Are two mutations sufficient to cause cancer? Some generalizations of the two-mutation model of carcinogenesis of Moolgavkar, Venzon, and Knudson, and of the multistage model of Armitage and Doll.

Some generalizations of the two-mutation carcinogenesis model of Moolgavkar, Venzon, and Knudson (to allow for an arbitrary number of mutational stages) and of the multistage model of Armitage and Doll are shown to have the property that, at least in the case when the parameters of the model are eventually constant, the excess relative and absolute risks following changes in any of the parameters will eventually tend to zero. It is also shown that when the parameters governing the processes of cell division, death, or additional mutation at the penultimate stage are subject to perturbations, there are relatively large fluctuations in the hazard function for carcinogenesis for either model, which start almost as soon as the parameters are changed.
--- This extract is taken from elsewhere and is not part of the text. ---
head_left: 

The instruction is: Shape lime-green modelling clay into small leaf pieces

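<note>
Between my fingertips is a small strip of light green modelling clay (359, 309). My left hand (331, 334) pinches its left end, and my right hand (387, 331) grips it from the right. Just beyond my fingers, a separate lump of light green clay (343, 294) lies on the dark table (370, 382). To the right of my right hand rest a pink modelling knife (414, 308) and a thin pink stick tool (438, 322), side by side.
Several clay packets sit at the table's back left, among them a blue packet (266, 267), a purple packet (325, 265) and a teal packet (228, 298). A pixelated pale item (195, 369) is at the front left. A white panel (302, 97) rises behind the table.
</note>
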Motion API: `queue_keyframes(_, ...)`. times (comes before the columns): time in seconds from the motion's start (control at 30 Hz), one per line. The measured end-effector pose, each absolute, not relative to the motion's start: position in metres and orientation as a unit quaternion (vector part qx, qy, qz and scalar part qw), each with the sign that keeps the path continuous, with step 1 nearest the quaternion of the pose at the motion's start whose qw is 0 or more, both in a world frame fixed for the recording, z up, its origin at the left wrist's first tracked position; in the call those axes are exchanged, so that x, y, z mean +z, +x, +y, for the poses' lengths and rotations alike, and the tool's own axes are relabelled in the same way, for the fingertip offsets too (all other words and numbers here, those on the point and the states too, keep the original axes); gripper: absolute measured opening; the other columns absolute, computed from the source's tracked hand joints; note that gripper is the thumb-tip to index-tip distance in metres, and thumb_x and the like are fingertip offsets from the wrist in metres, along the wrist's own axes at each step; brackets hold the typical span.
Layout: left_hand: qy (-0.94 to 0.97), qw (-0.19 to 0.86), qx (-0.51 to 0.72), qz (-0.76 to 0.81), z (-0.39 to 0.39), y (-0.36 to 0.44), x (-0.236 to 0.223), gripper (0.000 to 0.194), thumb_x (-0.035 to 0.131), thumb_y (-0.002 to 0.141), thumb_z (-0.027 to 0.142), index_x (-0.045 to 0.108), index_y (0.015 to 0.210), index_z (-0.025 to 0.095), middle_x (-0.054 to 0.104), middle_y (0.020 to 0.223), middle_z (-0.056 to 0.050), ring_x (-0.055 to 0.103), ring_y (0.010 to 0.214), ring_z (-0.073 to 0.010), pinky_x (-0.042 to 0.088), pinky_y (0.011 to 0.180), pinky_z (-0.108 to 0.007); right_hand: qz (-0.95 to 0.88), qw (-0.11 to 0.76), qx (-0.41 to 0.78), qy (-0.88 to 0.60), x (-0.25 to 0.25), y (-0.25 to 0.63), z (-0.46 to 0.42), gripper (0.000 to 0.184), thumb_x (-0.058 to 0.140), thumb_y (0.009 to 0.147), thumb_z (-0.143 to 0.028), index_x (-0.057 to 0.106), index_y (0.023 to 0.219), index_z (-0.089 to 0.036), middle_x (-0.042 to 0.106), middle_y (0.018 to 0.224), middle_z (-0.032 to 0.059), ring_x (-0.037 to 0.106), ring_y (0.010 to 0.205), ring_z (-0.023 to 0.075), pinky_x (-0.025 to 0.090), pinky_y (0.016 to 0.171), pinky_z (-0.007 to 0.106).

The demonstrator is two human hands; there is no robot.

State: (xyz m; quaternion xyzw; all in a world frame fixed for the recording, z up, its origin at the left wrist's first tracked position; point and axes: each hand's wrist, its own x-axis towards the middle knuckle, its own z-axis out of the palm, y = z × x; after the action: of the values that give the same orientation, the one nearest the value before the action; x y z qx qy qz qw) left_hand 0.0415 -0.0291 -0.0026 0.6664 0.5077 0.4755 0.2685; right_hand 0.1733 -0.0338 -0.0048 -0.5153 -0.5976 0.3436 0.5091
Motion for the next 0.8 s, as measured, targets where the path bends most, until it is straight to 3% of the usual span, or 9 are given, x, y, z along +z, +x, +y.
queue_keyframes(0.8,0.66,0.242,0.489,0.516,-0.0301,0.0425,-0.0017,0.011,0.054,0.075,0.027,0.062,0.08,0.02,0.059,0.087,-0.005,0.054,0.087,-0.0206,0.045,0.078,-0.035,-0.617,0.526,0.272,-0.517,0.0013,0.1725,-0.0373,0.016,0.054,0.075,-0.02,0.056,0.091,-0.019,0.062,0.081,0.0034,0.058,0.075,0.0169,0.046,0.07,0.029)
For this reason it appears that without some extra stochastic "stage" appended (such as might be provided by consideration of the process of development of a malignant clone clone from a single malignant cell) the two-mutation model is not well able to describe the pattern of excess risk for solid cancers that is often seen after exposure to ionizing radiation, although leukemia may be better fitted by the two-mutation model in this respect. An examination of the results of perturbing various of the parameters for models that require three or more mutations provides indications that these models are easier to reconcile with the results from a body of epidemiological data relating to solid cancers.